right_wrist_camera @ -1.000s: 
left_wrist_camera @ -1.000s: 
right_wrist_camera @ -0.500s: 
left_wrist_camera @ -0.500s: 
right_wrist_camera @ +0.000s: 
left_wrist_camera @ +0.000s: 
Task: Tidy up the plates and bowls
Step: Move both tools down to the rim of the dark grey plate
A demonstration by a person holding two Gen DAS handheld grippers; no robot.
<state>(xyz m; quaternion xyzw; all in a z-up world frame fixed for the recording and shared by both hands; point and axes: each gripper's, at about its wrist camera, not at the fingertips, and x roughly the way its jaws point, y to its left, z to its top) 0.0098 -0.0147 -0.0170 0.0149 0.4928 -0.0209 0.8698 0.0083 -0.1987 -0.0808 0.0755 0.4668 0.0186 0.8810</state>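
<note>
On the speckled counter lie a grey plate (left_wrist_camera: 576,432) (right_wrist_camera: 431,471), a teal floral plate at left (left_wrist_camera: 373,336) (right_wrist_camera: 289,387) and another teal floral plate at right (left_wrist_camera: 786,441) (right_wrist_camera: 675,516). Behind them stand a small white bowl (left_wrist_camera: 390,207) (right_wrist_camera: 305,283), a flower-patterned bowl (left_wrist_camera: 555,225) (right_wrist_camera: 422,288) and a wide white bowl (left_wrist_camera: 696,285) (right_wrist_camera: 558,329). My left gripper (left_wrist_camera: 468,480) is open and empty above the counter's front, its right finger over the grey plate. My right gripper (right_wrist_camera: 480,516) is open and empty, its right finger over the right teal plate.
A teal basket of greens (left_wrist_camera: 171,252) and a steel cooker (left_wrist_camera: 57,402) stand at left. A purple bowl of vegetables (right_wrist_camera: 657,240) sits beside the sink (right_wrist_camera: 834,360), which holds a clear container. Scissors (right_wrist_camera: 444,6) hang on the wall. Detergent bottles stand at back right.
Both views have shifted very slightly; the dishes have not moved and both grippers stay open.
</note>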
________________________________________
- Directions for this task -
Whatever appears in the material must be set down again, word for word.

- Your response -
right_wrist_camera @ -1.000s: 
left_wrist_camera @ -1.000s: 
right_wrist_camera @ -0.500s: 
left_wrist_camera @ -0.500s: 
right_wrist_camera @ +0.000s: 
left_wrist_camera @ +0.000s: 
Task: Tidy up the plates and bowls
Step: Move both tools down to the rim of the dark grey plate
A demonstration by a person holding two Gen DAS handheld grippers; no robot.
<state>(xyz m; quaternion xyzw; all in a z-up world frame fixed for the recording and shared by both hands; point and axes: each gripper's, at about its wrist camera, not at the fingertips, and x roughly the way its jaws point, y to its left, z to its top) 0.0098 -0.0147 -0.0170 0.0149 0.4928 -0.0209 0.8698 0.0083 -0.1987 -0.0808 0.0755 0.4668 0.0186 0.8810</state>
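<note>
On the speckled counter lie a grey plate (left_wrist_camera: 576,432) (right_wrist_camera: 431,471), a teal floral plate at left (left_wrist_camera: 373,336) (right_wrist_camera: 289,387) and another teal floral plate at right (left_wrist_camera: 786,441) (right_wrist_camera: 675,516). Behind them stand a small white bowl (left_wrist_camera: 390,207) (right_wrist_camera: 305,283), a flower-patterned bowl (left_wrist_camera: 555,225) (right_wrist_camera: 422,288) and a wide white bowl (left_wrist_camera: 696,285) (right_wrist_camera: 558,329). My left gripper (left_wrist_camera: 468,480) is open and empty above the counter's front, its right finger over the grey plate. My right gripper (right_wrist_camera: 480,516) is open and empty, its right finger over the right teal plate.
A teal basket of greens (left_wrist_camera: 171,252) and a steel cooker (left_wrist_camera: 57,402) stand at left. A purple bowl of vegetables (right_wrist_camera: 657,240) sits beside the sink (right_wrist_camera: 834,360), which holds a clear container. Scissors (right_wrist_camera: 444,6) hang on the wall. Detergent bottles stand at back right.
Both views have shifted very slightly; the dishes have not moved and both grippers stay open.
</note>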

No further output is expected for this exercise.